Aku mengingat-ingat jadwalku sebentar. Sepertinya lusa aku memang tidak ada rencana kemana-mana dan juga tidak ada janji dengan siapa-siapa. Tapi walaupun ada, aku juga pasti lebih memilih bertemu denganmu, batinku.
“Nggak ada. Memang kenapa?” balasku cepat.
“Asik. Temenin aku nonton konser yuk di Mandala Krida. Bisa kan?” pintamu.
Hatiku mekar. Jika bukan karena malu dilihat orang, mungkin aku sudah berteriak kencang kegirangan layaknya anak kecil yang baru saja dibelikan mainan oleh Ibunya. Ajakan yang tentu sudah pasti aku iyakan. Meskipun sebenarnya aku tak suka menonton konser. Saat itu, lagi-lagi, aku berpikir bahwa aku memang telah memenangkan hatimu sepenuhnya.
Tapi siapa sangka, bahwa ajakanmu, perhatianmu, cerita serumu, dan lain-lain yang aku dambakan darimu, ternyata terbagi ke banyak orang. Kukira cuma aku yang kau buat merona hatinya, ternyata kau membagikan banyak harap ke banyak orang. Kukira aku yang kau pilih.
Aku tersenyum. Getir. Ingin rasanya disambar petir saat tahu bahwa kau tak ada sedikitpun rasa. Agar mati perasaanku bersama ragaku. Tapi kita hanya bisa memulai dan mengharap bukan? Soal akhir bukan menjadi kuasa kita untuk menentukan. Tentu bukan akhir seperti ini yang aku harapkan denganmu dahulu.
Untukmu yang tak pernah menjadi kekasihku.

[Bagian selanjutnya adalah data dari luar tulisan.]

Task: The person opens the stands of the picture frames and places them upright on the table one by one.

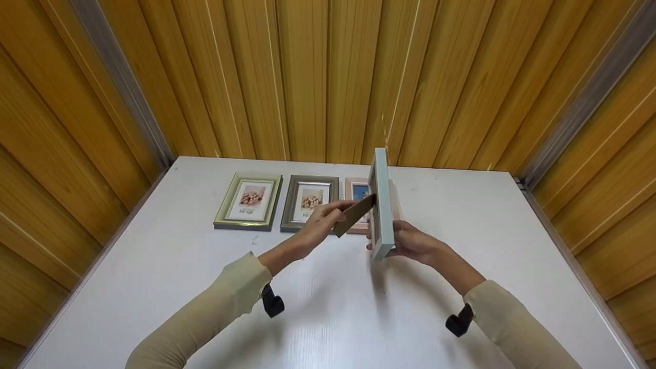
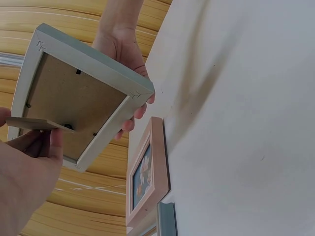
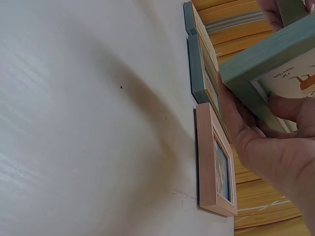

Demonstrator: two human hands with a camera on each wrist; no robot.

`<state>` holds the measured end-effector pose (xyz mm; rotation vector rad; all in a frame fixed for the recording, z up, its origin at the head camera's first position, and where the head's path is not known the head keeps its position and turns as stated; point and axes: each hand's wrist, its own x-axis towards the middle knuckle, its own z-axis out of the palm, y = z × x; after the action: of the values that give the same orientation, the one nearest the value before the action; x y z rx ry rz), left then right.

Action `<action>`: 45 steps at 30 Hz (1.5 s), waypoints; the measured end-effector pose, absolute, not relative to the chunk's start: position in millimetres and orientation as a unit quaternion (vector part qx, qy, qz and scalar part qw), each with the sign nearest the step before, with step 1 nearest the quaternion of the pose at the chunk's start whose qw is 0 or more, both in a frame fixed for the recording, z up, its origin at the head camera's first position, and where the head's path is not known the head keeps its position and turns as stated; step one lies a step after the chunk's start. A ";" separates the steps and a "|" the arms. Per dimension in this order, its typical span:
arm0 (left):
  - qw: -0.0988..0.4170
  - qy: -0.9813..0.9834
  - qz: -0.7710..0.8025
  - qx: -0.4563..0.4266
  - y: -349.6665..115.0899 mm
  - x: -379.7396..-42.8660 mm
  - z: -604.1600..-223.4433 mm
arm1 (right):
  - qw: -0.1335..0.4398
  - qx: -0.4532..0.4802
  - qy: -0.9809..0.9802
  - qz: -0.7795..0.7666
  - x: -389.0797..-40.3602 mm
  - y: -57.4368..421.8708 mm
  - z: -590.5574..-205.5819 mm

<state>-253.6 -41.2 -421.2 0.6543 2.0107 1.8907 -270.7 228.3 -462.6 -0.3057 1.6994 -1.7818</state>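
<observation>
A light blue picture frame (image 1: 383, 205) is held upright above the table, edge-on in the head view. My right hand (image 1: 416, 243) grips its lower edge, thumb on the picture side in the right wrist view. The brown back panel (image 2: 78, 98) with small black tabs faces left. My left hand (image 1: 322, 224) pinches the brown stand leg (image 1: 354, 215), which sticks out from that back. Behind the held frame lies a pink picture frame (image 2: 158, 162), partly hidden in the head view.
A grey-brown frame (image 1: 288, 205) and a green-gold frame (image 1: 223, 212) lie in a row with the pink one on the white table (image 1: 318, 328). Wood-patterned panels (image 1: 307, 77) stand along the back and both sides.
</observation>
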 end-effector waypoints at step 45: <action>0.003 0.771 0.631 0.085 -6.0 -271.4 -418.3 | 0.114 0.029 0.752 -0.649 -275.5 253.5 -472.1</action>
<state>-271.4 -6.0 -418.3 0.2674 2.4173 1.9798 -275.5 253.5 -472.1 0.0863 2.2056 -1.9026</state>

Bahagialah bersama dia yang tak jauh lebih hebat dariku. Hanyutlah di dalam pelukan dia yang tak lebih hangat dari pelukku. Leburlah dalam jiwanya, sebab jiwaku lebih dulu kau hancurkan. Menarilah dalam hatinya yang lapang, seperti hatiku yang dulu pernah kau jadikan panggung untuk bermain. Apabila nanti hatimu dia hancurkan, menangislah sejadi-jadinya, kemudian menyesal seperti aku dahulu. Tapi tenang. Jika kelak hal tersebut benar terjadi, aku akan datang kepadamu. Membawa hatiku yang dulu tak kau pilih, membawa perasaanku yang berdebu karena kau abaikan. Alih-alih menolongmu untuk bangkit dari keterpurukan, aku akan lebih memilih untuk menertawakan egomu yang dulu mengabaikan perjuanganku. Maaf, aku jahat karena belajar darimu.